**Aim of the task:**
Give back the whole listing exactly, line by line.

**Data block:**
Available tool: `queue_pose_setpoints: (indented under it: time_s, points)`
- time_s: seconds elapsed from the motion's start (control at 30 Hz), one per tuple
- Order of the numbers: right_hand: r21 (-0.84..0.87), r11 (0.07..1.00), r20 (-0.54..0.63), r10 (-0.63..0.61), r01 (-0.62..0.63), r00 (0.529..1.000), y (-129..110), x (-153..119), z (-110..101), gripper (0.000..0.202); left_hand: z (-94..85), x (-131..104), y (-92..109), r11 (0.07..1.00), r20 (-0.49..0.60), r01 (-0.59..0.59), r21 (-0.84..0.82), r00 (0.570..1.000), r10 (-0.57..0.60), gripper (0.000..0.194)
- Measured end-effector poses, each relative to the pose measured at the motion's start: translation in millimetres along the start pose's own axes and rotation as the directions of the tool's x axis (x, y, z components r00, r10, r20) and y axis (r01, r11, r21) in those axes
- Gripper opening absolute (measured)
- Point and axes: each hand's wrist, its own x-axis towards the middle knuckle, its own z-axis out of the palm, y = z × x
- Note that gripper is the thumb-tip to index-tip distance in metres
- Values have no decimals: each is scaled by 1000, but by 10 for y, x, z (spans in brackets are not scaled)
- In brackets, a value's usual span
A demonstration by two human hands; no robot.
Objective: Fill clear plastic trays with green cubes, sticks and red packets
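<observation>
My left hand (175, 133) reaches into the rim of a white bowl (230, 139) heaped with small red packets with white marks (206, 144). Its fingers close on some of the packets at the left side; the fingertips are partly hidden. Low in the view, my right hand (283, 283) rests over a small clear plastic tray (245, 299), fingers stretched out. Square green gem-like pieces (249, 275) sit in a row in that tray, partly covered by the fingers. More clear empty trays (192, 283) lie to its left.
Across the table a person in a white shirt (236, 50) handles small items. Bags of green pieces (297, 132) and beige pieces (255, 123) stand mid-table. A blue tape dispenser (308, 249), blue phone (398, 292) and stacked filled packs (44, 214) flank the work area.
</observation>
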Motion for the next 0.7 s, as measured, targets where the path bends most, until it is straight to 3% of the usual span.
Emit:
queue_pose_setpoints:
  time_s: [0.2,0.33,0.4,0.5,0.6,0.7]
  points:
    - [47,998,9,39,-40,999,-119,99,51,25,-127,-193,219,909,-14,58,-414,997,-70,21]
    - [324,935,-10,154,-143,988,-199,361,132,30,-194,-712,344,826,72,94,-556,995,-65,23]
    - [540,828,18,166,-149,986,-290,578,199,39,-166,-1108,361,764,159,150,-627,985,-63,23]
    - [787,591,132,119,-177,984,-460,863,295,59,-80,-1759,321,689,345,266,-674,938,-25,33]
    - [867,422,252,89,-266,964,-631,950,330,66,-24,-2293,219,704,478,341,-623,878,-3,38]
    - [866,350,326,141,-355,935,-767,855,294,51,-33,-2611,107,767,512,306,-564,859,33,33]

**Response to this task:**
Available tool: `queue_pose_setpoints: (indented under it: time_s, points)`
- time_s: seconds elapsed from the motion's start (control at 30 Hz), one per tuple
- Order of the numbers: right_hand: r21 (-0.84..0.87), r11 (0.07..1.00), r20 (-0.54..0.63), r10 (-0.63..0.61), r01 (-0.62..0.63), r00 (0.529..1.000), y (-129..110), x (-153..119), z (-110..101), gripper (0.000..0.202); left_hand: z (-94..85), x (-131..104), y (-92..109), r11 (0.07..1.00), r20 (-0.49..0.60), r01 (-0.59..0.59), r21 (-0.84..0.82), r00 (0.570..1.000), r10 (-0.57..0.60), gripper (0.000..0.194)
- Measured end-effector poses, each relative to the pose measured at the motion's start: translation in millimetres along the start pose's own axes and rotation as the directions of the tool's x axis (x, y, z components r00, r10, r20) and y axis (r01, r11, r21) in those axes
- Gripper opening absolute (measured)
- Point and axes: each hand's wrist, its own x-axis towards the middle knuckle, its own z-axis out of the palm, y = z × x
- Note that gripper is the thumb-tip to index-tip distance in metres
- Values have no decimals: each is scaled by 1000, but by 10 for y, x, z (spans in brackets are not scaled)
- In brackets, a value's usual span
A demonstration by two human hands; no robot.
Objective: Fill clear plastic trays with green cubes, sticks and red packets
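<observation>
My left hand (175, 133) reaches into the rim of a white bowl (230, 139) heaped with small red packets with white marks (206, 144). Its fingers close on some of the packets at the left side; the fingertips are partly hidden. Low in the view, my right hand (283, 283) rests over a small clear plastic tray (245, 299), fingers stretched out. Square green gem-like pieces (249, 275) sit in a row in that tray, partly covered by the fingers. More clear empty trays (192, 283) lie to its left.
Across the table a person in a white shirt (236, 50) handles small items. Bags of green pieces (297, 132) and beige pieces (255, 123) stand mid-table. A blue tape dispenser (308, 249), blue phone (398, 292) and stacked filled packs (44, 214) flank the work area.
</observation>
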Motion for the next 0.7 s, as measured, targets where the path bends most, until it is straight to 3% of the usual span.
Emit:
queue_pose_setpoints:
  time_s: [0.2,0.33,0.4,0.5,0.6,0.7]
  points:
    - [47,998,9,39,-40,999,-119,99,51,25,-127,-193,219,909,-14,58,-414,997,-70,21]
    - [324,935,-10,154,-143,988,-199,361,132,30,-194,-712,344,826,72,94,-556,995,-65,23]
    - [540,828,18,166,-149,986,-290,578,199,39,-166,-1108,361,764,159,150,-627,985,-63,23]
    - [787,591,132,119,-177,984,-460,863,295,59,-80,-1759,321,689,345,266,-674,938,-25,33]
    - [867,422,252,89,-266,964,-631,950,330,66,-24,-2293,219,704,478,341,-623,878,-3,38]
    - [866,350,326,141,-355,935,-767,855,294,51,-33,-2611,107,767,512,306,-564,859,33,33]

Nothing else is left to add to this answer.